Reproduce every line of the material below exactly. No pictures belong in the copy.

> _DATA PROVIDED_:

____

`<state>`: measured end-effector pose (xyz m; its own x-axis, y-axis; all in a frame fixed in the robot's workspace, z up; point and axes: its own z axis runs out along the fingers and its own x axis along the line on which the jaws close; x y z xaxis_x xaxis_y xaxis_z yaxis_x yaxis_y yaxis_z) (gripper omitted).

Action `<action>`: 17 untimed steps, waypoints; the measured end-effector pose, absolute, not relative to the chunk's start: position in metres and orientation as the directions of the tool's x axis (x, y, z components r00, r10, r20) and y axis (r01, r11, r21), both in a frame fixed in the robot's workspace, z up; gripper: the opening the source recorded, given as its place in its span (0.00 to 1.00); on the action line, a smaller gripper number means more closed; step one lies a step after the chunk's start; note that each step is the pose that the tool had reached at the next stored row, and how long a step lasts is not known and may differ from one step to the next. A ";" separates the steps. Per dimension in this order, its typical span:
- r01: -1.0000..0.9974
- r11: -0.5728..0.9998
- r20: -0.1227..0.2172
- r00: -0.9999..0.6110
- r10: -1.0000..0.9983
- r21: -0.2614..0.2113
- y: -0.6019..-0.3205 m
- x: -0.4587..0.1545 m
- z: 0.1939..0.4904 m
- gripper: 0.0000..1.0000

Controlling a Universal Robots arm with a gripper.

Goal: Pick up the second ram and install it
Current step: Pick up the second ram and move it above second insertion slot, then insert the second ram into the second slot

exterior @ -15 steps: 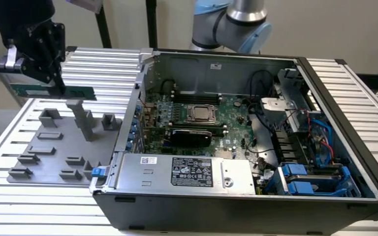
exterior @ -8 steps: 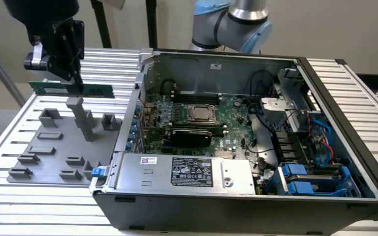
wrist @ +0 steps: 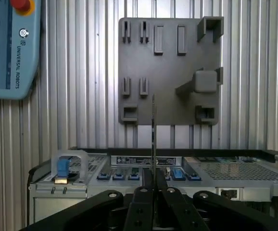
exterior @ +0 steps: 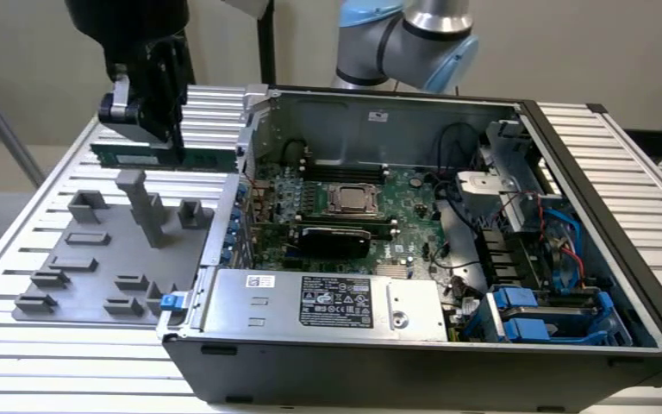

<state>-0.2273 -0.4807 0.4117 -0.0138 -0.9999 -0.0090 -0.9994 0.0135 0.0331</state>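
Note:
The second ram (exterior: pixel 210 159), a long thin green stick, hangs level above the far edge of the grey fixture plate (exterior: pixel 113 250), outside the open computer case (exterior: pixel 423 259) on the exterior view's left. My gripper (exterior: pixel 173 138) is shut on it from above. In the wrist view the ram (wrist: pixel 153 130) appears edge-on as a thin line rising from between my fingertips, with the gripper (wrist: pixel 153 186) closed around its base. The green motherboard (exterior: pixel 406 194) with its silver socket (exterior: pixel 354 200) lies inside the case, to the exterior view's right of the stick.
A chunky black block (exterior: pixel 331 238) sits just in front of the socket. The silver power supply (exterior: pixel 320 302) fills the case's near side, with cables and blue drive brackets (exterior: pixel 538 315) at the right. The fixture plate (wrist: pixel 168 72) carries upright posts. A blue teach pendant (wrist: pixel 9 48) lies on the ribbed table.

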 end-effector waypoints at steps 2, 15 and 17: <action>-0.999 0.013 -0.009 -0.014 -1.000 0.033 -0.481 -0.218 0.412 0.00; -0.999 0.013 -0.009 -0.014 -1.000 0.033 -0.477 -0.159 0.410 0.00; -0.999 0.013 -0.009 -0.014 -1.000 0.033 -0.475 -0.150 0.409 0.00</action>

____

> _YOUR SOLUTION_:
`<state>`: measured end-effector pose (xyz m; its own x-axis, y-axis; all in a frame fixed in the robot's workspace, z up; point and axes: its own z axis runs out along the fingers and its own x axis along the line on which the jaws close; x y z xaxis_x xaxis_y xaxis_z yaxis_x yaxis_y yaxis_z) (gripper omitted).

Action `<action>`: 17 untimed steps, waypoints; the measured end-effector pose, absolute, not relative to the chunk's start: position in metres and orientation as the directions of the tool's x axis (x, y, z components r00, r10, r20) and y axis (r01, r11, r21), both in a frame fixed in the robot's workspace, z up; gripper: the opening the source recorded, given as its place in its span (0.00 to 1.00); on the action line, a smaller gripper number means more closed; step one lies a step after the chunk's start; note that each step is the pose that the tool had reached at the next stored row, and how long a step lasts is not known and may differ from one step to the next. A ";" separates the steps. Per dimension in this order, its typical span:
- r01: -1.0000..0.9974
- r11: -0.5728..0.9998
- r20: -0.1227..0.2172
- r00: -0.9999..0.6110
- r10: -1.0000..0.9983
- r21: -0.2614..0.2113
- y: -0.6019..-0.3205 m
- x: -0.4587..0.1545 m
- z: 0.1939..0.4904 m
- gripper: 0.0000..1.0000

Controlling a Universal Robots arm with a gripper.

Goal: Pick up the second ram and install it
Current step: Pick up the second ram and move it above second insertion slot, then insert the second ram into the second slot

exterior @ -15 steps: 
exterior @ -8 steps: 
wrist @ +0 steps: 
exterior @ +0 steps: 

<state>-0.2273 -0.4807 0.4117 -0.0138 -0.9999 -0.0090 -0.9994 0.0135 0.0331</state>
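Note:
The second ram (exterior: pixel 210 159), a long thin green stick, hangs level above the far edge of the grey fixture plate (exterior: pixel 113 250), outside the open computer case (exterior: pixel 423 259) on the exterior view's left. My gripper (exterior: pixel 173 138) is shut on it from above. In the wrist view the ram (wrist: pixel 153 130) appears edge-on as a thin line rising from between my fingertips, with the gripper (wrist: pixel 153 186) closed around its base. The green motherboard (exterior: pixel 406 194) with its silver socket (exterior: pixel 354 200) lies inside the case, to the exterior view's right of the stick.
A chunky black block (exterior: pixel 331 238) sits just in front of the socket. The silver power supply (exterior: pixel 320 302) fills the case's near side, with cables and blue drive brackets (exterior: pixel 538 315) at the right. The fixture plate (wrist: pixel 168 72) carries upright posts. A blue teach pendant (wrist: pixel 9 48) lies on the ribbed table.
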
 end-effector waypoints at steps 2, 15 and 17: <action>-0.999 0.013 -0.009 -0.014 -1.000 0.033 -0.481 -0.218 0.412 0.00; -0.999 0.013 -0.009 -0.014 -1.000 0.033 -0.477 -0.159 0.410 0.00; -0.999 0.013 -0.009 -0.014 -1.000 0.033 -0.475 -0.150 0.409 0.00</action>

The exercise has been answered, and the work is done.